Parnell ran for re-election in 2014. After first considering a congressional bid, he announced his decision to seek a second term as governor on May 3, 2013. The general election took place November 4, 2014.[2][3] Sean Parnell lost the general election on November 4, 2014.

Parnell practiced law for 13 years in the private sector prior to entering politics. He was first elected to the Alaska House of Representatives in 1992. He served in the body until 1996, when he won election to the Alaska State Senate, serving through 2000.[4] Running for Congress in 2008, Parnell narrowly lost the Republican primary to Don Young by 304 votes.[5]

An analysis of Republican governors by Nate Silver of the New York Times in April 2013 ranked Parnell as the 14th most conservative governor in the country.[6]


Parnell is a native of Hanford, California, but his family relocated to Alaska in 1973 after his father was stationed at Fort Richardson. Parnell was 10 years old when they moved. His father, Kevin Parnell, ran against legendary Alaska politician Don Young as a Democrat in 1980. That same year, Parnell graduated from East Anchorage High School. An attorney by training, he attended Pacific Lutheran University (B.B.A. 1984) and University of Puget Sound School of Law (J.D. 1987). He is admitted to the bar in both Alaska and Washington, D.C..[1]

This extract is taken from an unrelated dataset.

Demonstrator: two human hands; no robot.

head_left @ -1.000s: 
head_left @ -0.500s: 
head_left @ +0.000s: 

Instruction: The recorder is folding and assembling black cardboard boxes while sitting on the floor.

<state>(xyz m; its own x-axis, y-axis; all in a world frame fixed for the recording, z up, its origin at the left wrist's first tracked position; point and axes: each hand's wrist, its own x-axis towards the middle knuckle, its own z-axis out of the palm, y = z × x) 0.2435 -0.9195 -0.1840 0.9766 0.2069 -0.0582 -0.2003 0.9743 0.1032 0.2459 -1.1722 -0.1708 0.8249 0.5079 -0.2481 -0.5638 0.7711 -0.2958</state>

Parnell spent time working with Conoco Phillips Alaska after leaving the state legislature. In 2005, he moved to lobbying firm Patton Boggs, where he specialized in state and federal regulation of energy industries. At the end of 2006, Parnell took a job with Alaska’s Division of Oil and Gas, which he left upon his election as lieutenant governor. He was acting as an adviser to then-Governor Murkowski on Alaska's North Slope when he entered and won the lieutenant gubernatorial primary in 2006.[1]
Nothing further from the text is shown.